5. Variable - Select an appropriate variable that contains or will contain the position value that will be sent to the board. This is used to automatically change the servo values based on your VBScript (using the SetVariable function) or Plugin based program.

6. Min/Max Limits - You can use the min/max limits to ensure that even if the variables specify large or low values (due to programming errors) that the board does not actually attempt to move the servos above or below the specified limits. This can be used as an additional precaution in case your servos cannot physically move beyond certain limits.

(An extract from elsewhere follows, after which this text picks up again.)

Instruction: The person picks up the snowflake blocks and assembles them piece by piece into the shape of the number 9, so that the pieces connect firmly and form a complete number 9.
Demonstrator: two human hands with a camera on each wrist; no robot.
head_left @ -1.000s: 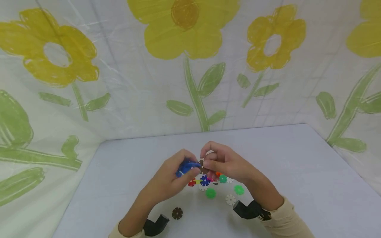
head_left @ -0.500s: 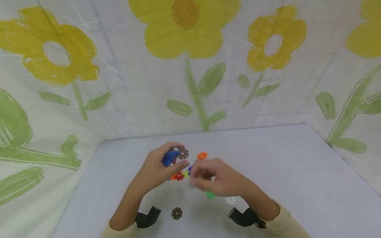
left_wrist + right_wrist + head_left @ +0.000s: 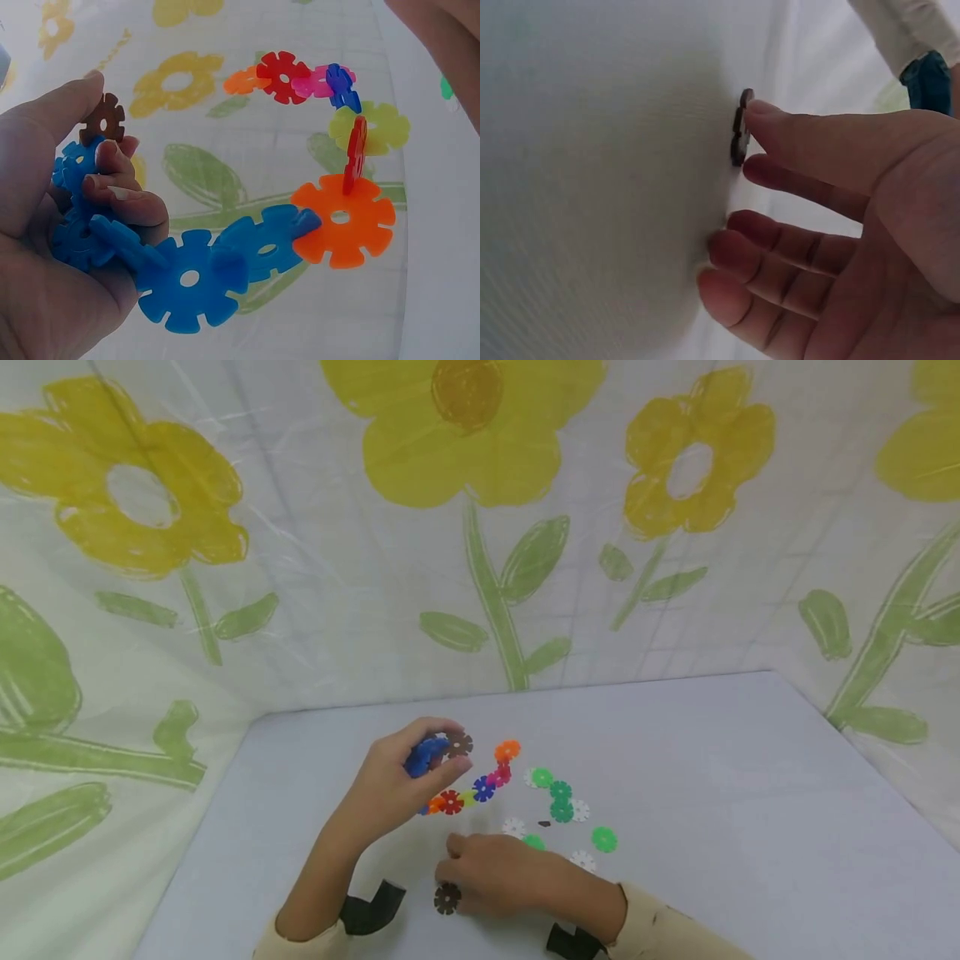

7. CPU Battery - The CPU/Digital battery level is indicated by the progress bar and the actual current volts. To programmatically react to the battery value select a variable that will contain the battery value. The value indicates how many volts are being fed into the board to support the digital operations of the board. Note that you must select the checkbox next to the CPU Battery text in order to activate this functionality.

8. Servo Battery - The servo battery level is also indicated by the progress bar and the actual current volts. To programmatically react to the battery value select a variable that will contain the battery value. The value indicates how many volts are available to drive servos. Note that you must select the checkbox next to the Servo Battery text in order to activate this functionality.

9. Status - If you want to know the status of the board specify the variable that is used to store the status value in. Please refer to the WC user manual to determine what each of the status bits mean. Note that you must select the checkbox next to the Status text in order to activate this functionality.

10. Maneuver - If you want to specify a high level command to the board (as apposed to using the Servo Left/Right interface) you can issue Angle, Relative Angle, Distance and Position commands directly to the board using the provided variables. For example, to move the robot 90 degrees you would specify a variable like "robot_angle" and set its value to 90. During the robots rotation the variable robot_angle would then contain the current value the robot is repositioning itself to. This can be used to monitor the robots progress.

11. Analog Pins - If you want to sample the analog values specify a variable that will contain the value from the appropriate pin. Note that you must select the checkbox next to the Analog Pins text in order to activate this functionality.

12. Digital IO Pins - There are 4 Digital IO pins that can be configured as either input or output pins. Each pin can either be set as an input or output. Do this by selecting the "in" or "out" radio button next to each pin. If you are specifying a pin as an output selecting the checkbox will then turn that pin high or low.

For input pins the checkbox will reflect the high or low states of the pin but remain disabled.

To automatically send or receive a bit select or type in a variable that will be set if the pin is configured as an input or read into if the pin is configured as an input. Note that you can tell RoboRealm which bit of the variable you want to set/get by using the provided bit dropdown.

As an experiment, you can connect an LED to pin D0. Then select the pin as an "out" and by checking and un-checking the checkbox you can make the LED blink. If you then select the IMAGE_COUNT variable (which holds the current image counter) as the variable and select Bit 0 the LED will blink for every two frames captured. Selecting successively higher bits will slow the blinking by a factor of 2 for every bit.

Note that you must select the checkbox next to the "Digital IO Pins" text in order to activate this functionality.

13. Encoders - To read the values of the encoders (remember to purchase the Wheel Watcher encoders along with this board) you can specify variables that will contain the encoder count for each wheel. Note that without encoders these values will not change from 0. You must select the checkbox next to the "Encoders" text in order to activate this functionality.

14. Stop button - Press STOP if you need to quickly disable all the servos and return them to the middle or neutral (0) position. This will also cause the servos to release power and enter into a lower power mode (coast).